Von Axel Bussmer
Friedrich Ani macht alles richtig. Er ist seit Jahren einer der meist gelobten, prämierten und produktiven deutschsprachigen Krimiautoren. Friedrich Anis dritter Roman mit dem Ex-Mönch Polonius Fischer, „Totsein verjährt nicht“, ist auf dem zweiten Platz für den diesjährigen Deutschen Krimipreis. Seinen Durchbruch hatte er vor knapp zehn Jahren mit der zehnteiligen Serie um Tabor Süden von der Vermisstenstelle der Münchner Polizei. Ani gönnte Süden neben der Serie noch einige weitere Auftritte.
Mit dem Ex-Mönch Polonius Fischer, der jetzt wieder bei der Polizei arbeitet und dem nach einem Unfall erblindeten Jonas Vogel, der trotzdem nicht von den Mordermittlungen lassen kann, hat Ani schon seit einiger Zeit zwei neue Serien am Laufen, die mehr gemeinsam haben, als es auf den ersten Blick scheint.
In „Totsein verjährt nicht“ behauptet der sechzehnjährige Marcel Thalheim, er habe auf dem Marienplatz seine vor sechs Jahren spurlos verschwundene Schulkameradin Scarlett Peters gesehen. Kommissar Polonius Fischer glaubt dem Jungen. Er beginnt, ohne sich mit seinem Vorgesetzten oder seinen Kollegen abzusprechen, mit neuen Ermittlungen.

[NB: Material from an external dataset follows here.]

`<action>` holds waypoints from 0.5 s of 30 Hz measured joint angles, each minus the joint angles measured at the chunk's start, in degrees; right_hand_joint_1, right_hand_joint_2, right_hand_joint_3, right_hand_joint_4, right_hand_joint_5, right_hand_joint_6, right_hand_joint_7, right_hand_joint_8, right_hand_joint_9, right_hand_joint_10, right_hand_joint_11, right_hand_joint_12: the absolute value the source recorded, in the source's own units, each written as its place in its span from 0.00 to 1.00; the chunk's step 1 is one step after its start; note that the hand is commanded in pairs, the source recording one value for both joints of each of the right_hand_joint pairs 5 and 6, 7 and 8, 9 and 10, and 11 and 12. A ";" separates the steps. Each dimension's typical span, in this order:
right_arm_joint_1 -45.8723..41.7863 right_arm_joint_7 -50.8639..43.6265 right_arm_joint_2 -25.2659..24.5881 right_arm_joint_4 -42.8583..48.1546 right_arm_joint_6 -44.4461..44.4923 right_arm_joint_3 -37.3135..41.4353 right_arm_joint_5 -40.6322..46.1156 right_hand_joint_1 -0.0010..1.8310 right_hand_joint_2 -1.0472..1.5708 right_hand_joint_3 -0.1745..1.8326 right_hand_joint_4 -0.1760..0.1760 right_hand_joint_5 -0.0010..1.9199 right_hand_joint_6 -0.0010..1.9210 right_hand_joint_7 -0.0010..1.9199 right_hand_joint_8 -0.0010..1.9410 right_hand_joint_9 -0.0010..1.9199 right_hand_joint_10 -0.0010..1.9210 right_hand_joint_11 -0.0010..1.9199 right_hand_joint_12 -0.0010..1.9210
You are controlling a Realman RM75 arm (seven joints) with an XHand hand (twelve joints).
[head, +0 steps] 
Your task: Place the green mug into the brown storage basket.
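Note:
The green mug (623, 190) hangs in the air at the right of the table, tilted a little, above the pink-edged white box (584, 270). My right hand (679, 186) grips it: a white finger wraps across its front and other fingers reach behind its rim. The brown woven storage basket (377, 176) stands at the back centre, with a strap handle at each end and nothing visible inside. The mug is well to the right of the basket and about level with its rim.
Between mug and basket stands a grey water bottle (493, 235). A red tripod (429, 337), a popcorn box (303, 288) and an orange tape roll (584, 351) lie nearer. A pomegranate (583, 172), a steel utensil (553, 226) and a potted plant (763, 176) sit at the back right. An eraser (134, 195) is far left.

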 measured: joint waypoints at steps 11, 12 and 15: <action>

Zur gleichen Zeit liegt seine Freundin in einem künstlichen Koma. Sie wurde, wie schon fünf andere Taxifahrer vor ihr, überfallen. Einer wurde dabei erstochen. Jetzt hat die Polizei, dank eines glücklichen Zufalls, einen Verdächtigen.
Aber das ist nur ein Nebenkriegsschauplatz. Denn Polonius Fischer interessiert sich viel mehr für die verschwundene Scarlett Peters. Er befragt wieder Scarletts Familie.
In „Die Tat“ geht ebenfalls ein Serientäter in München um. Er erdrosselte bereits zwei blonde Frauen. Sein jüngstes Opfer ist die 38-jährige Sonja Piers. Kommissar Max Vogel und sein Vater, der blinde Ex-Kommissar Jonas Vogel, beginnen mit ihren Ermittlungen. Schnell stellen sie fest, dass sie von allen Familienmitgliedern belogen werden. Sie wollen die Wahrheit über diese Familie herausfinden. Der Serienmörder muss sich dagegen mit einem Platz auf der Empore begnügen.
In beiden Kriminalromanen stehen nicht die zielgerichteten Ermittlungen der Kommissare und ihrer Teams im Mittelpunkt. Beide Male könnte endlos über die löchrigen, sich teilweise sehr seltsam entwickelnden Plots und die aus dem Hut gezauberten Lösungen gemeckert werden. Beide Male könnte man sich über die seltsame Konstruktion der Kommissare und ihres Umfelds aufregen. Aber beide Male geht es Ani, wie auch in seinen anderen Romanen, nicht um herkömmliche Krimispannung, sondern um das Erkunden und Darstellen des Milieus der kleinen Leute.
So schreibt Ani in einer kurzen Vorbemerkung zu „Die Tat“: „In dieser Geschichte, so scheint mir, bin ich der Welt, von der ich glaube erzählen zu müssen, so nah wie selten. Die durch das Verbrechen aus ihrer Unscheinbarkeit gerissenen Figuren – Opfer, Hinterbliebene, Täter, Polizisten – sind ganz bei sich und bei mir.“
Diese Charakterstudien gelingen Ani auch sehr gut. Seine Ermittler setzen sich zu den Leuten und hören ihnen zu, wenn sie von ihrem Leben, ihren Träumen und ihrem Scheitern erzählen. Aber der krude Plot stört dann doch. Denn in „Totsein verjährt nicht“ sollte Fischer doch eigentlich bei seiner Freundin sitzen oder die Täter verfolgen und nicht einer Chimäre hinterherjagen. In „Die Tat“ sollte doch eigentlich die Jagd nach dem Serienmörder im Mittelpunkt stehen, und nicht das liebevolle Aufdröseln von Familienproblemen.
Literaturangaben:
ANI, FRIEDRICH: Die Tat. dtv, München 2010. 192 S., 7,95 €.
ANI, FRIEDRICH: Totsein verjährt nicht. Paul Zsolnay Verlag, Wien 2009. 288 S., 19,90 €.